*Directions for this task*. Please copy every record below exactly, but leave the pictures out.

*Entries provided*.
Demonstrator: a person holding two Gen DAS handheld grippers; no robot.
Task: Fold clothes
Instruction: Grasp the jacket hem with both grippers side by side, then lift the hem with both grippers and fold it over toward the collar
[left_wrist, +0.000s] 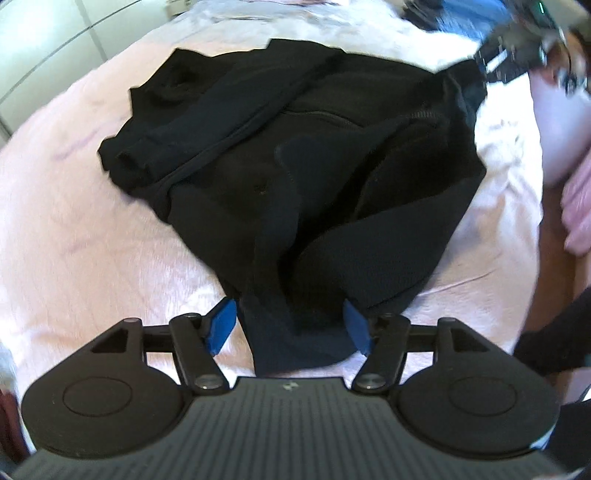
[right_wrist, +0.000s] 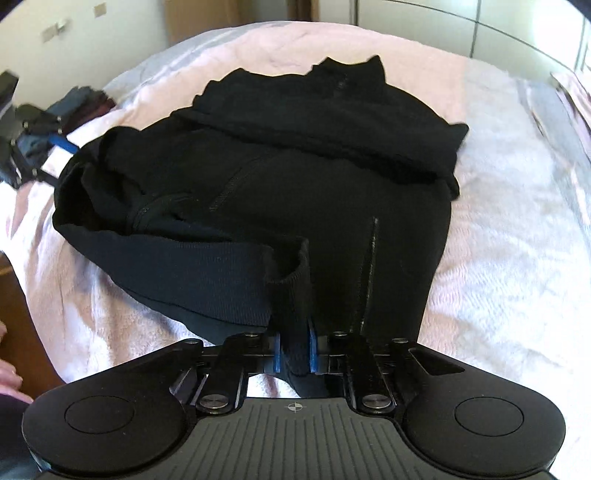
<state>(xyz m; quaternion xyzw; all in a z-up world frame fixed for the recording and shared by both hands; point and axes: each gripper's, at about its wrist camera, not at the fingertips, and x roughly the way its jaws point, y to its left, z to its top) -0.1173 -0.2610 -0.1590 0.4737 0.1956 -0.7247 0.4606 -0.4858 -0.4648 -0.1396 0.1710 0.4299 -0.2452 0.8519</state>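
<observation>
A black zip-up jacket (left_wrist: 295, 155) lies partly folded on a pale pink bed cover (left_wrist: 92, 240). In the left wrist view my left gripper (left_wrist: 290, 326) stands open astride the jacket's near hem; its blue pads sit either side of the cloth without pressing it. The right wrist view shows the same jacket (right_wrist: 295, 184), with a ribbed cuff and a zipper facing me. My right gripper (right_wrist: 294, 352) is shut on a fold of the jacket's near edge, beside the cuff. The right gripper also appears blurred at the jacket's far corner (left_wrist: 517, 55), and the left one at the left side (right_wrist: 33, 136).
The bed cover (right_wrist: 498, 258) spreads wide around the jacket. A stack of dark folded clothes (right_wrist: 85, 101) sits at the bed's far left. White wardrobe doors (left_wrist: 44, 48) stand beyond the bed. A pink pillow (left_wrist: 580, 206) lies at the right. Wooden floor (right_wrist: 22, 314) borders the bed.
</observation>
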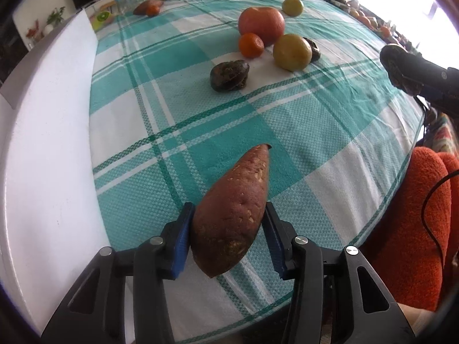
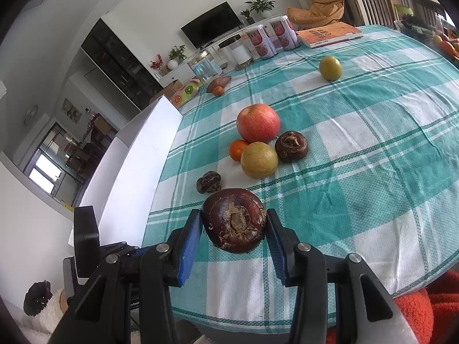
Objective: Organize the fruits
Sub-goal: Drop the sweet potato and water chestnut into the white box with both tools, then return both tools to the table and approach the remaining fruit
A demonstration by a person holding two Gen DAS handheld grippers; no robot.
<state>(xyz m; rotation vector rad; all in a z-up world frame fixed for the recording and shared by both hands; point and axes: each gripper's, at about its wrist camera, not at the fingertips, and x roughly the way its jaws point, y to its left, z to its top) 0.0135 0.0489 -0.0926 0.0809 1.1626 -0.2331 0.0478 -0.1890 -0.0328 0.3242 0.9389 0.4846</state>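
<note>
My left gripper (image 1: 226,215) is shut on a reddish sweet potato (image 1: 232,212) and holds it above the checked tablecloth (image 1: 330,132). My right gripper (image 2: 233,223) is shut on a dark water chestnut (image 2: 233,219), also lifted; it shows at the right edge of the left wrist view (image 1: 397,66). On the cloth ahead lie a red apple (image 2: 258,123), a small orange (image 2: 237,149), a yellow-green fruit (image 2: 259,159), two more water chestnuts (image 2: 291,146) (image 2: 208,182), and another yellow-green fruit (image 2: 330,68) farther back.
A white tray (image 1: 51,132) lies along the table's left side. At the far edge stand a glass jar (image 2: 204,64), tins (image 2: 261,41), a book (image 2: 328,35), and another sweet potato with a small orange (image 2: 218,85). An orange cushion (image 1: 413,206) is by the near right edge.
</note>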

*Answer below*.
Demonstrator: a person holding two Gen DAS handheld grippers; no robot.
Task: Fold clothes
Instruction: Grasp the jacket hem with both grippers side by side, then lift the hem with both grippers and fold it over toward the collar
[left_wrist, +0.000s] 
[right_wrist, +0.000s] 
<state>(xyz m; quaternion xyzw; all in a z-up world frame fixed for the recording and shared by both hands; point and axes: each gripper's, at about its wrist camera, not at the fingertips, and x roughly the way its jaws point, y to its left, z to its top) -0.1173 -0.2610 -0.1590 0.4737 0.1956 -0.7247 0.4606 -0.4858 -0.4648 -0.1396 0.1710 0.4299 -0.2452 0.8519</state>
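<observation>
A black zip-up jacket (left_wrist: 295, 155) lies partly folded on a pale pink bed cover (left_wrist: 92, 240). In the left wrist view my left gripper (left_wrist: 290, 326) stands open astride the jacket's near hem; its blue pads sit either side of the cloth without pressing it. The right wrist view shows the same jacket (right_wrist: 295, 184), with a ribbed cuff and a zipper facing me. My right gripper (right_wrist: 294, 352) is shut on a fold of the jacket's near edge, beside the cuff. The right gripper also appears blurred at the jacket's far corner (left_wrist: 517, 55), and the left one at the left side (right_wrist: 33, 136).
The bed cover (right_wrist: 498, 258) spreads wide around the jacket. A stack of dark folded clothes (right_wrist: 85, 101) sits at the bed's far left. White wardrobe doors (left_wrist: 44, 48) stand beyond the bed. A pink pillow (left_wrist: 580, 206) lies at the right. Wooden floor (right_wrist: 22, 314) borders the bed.
</observation>
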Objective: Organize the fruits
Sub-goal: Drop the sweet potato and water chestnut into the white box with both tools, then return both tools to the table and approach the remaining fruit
A demonstration by a person holding two Gen DAS handheld grippers; no robot.
<state>(xyz m; rotation vector rad; all in a z-up world frame fixed for the recording and shared by both hands; point and axes: each gripper's, at about its wrist camera, not at the fingertips, and x roughly the way its jaws point, y to its left, z to its top) 0.0135 0.0489 -0.0926 0.0809 1.1626 -0.2331 0.0478 -0.1890 -0.0328 0.3242 0.9389 0.4846</state>
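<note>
My left gripper (image 1: 226,215) is shut on a reddish sweet potato (image 1: 232,212) and holds it above the checked tablecloth (image 1: 330,132). My right gripper (image 2: 233,223) is shut on a dark water chestnut (image 2: 233,219), also lifted; it shows at the right edge of the left wrist view (image 1: 397,66). On the cloth ahead lie a red apple (image 2: 258,123), a small orange (image 2: 237,149), a yellow-green fruit (image 2: 259,159), two more water chestnuts (image 2: 291,146) (image 2: 208,182), and another yellow-green fruit (image 2: 330,68) farther back.
A white tray (image 1: 51,132) lies along the table's left side. At the far edge stand a glass jar (image 2: 204,64), tins (image 2: 261,41), a book (image 2: 328,35), and another sweet potato with a small orange (image 2: 218,85). An orange cushion (image 1: 413,206) is by the near right edge.
</note>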

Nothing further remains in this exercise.